EXERCISE DIRECTIONS: A faithful copy of all the data is required; pictures should not be included.

STORED DATA:
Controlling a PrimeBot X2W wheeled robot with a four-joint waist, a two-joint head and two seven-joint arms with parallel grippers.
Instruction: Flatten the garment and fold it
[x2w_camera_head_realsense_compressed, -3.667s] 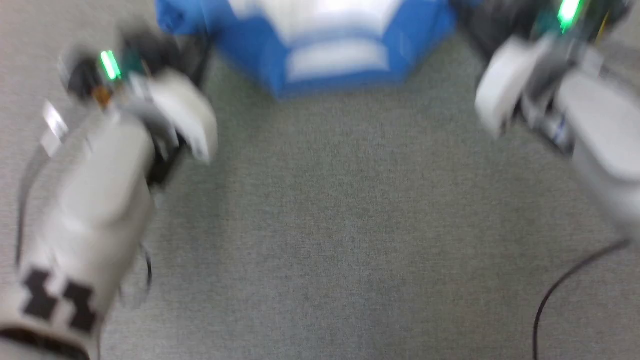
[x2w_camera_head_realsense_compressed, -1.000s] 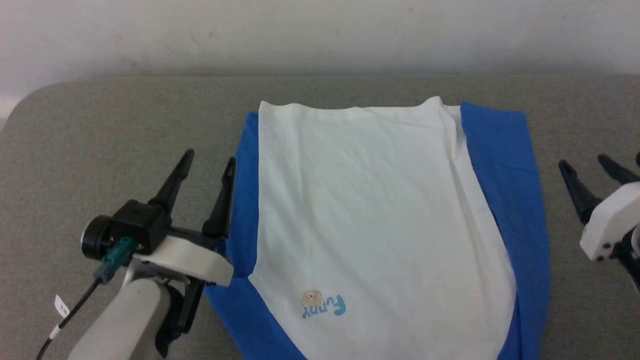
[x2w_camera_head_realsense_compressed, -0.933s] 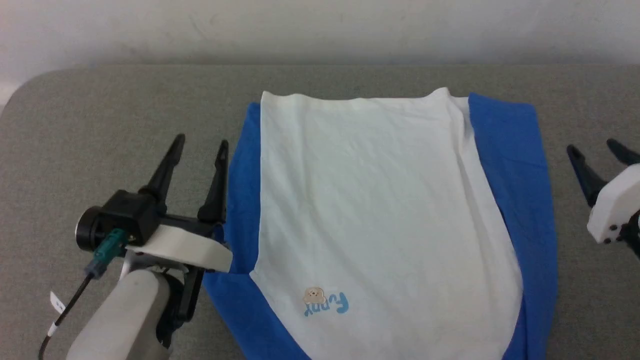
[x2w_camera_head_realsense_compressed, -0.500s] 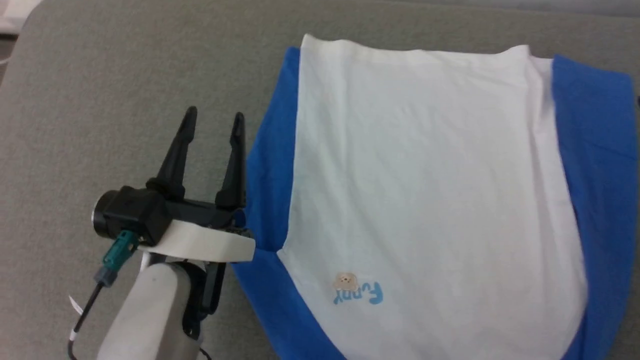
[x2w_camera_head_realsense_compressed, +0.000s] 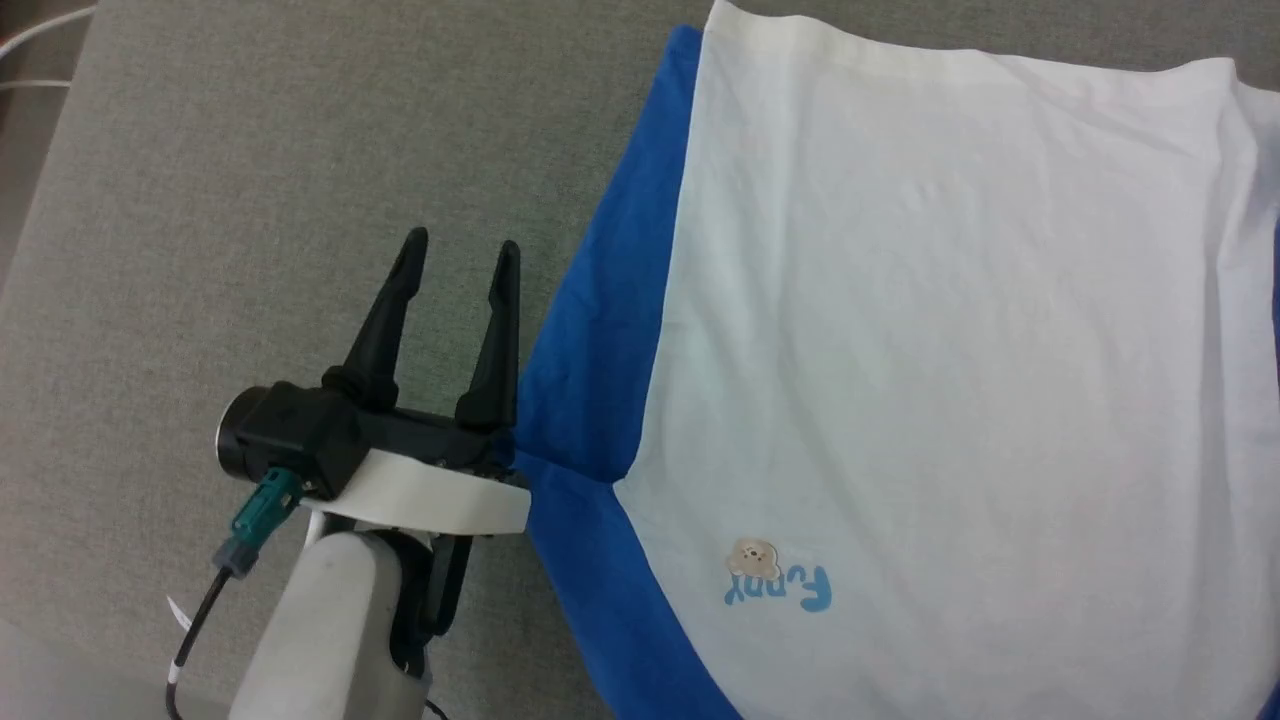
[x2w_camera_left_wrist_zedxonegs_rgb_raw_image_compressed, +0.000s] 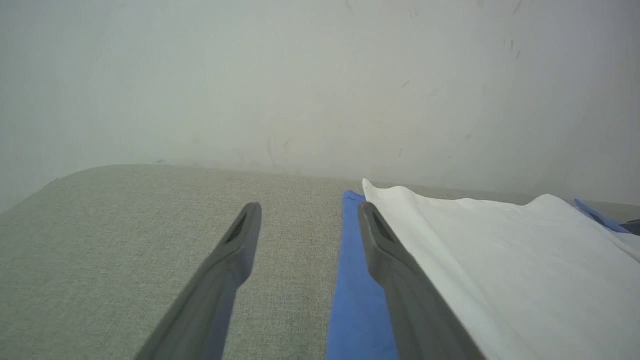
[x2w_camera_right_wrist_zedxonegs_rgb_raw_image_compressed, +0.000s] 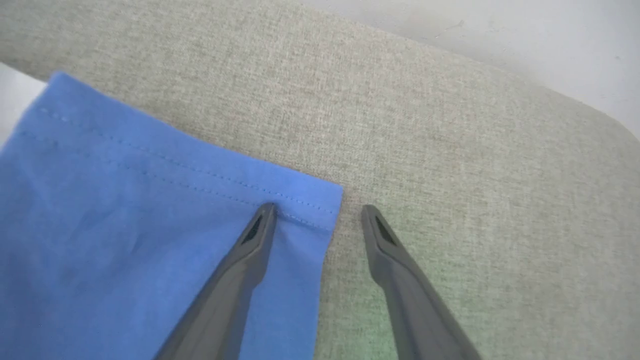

FINAL ANSWER:
Controlling a PrimeBot X2W wheeled robot with a four-joint waist, a two-joint head and two seven-joint arms with parallel grippers.
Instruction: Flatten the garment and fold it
[x2w_camera_head_realsense_compressed, -3.667s] 
[x2w_camera_head_realsense_compressed, -1.000s] 
[x2w_camera_head_realsense_compressed, -0.933s] 
[x2w_camera_head_realsense_compressed, -0.500s] 
[x2w_camera_head_realsense_compressed, +0.000s] 
[x2w_camera_left_wrist_zedxonegs_rgb_raw_image_compressed, +0.000s] 
[x2w_camera_right_wrist_zedxonegs_rgb_raw_image_compressed, +0.000s] 

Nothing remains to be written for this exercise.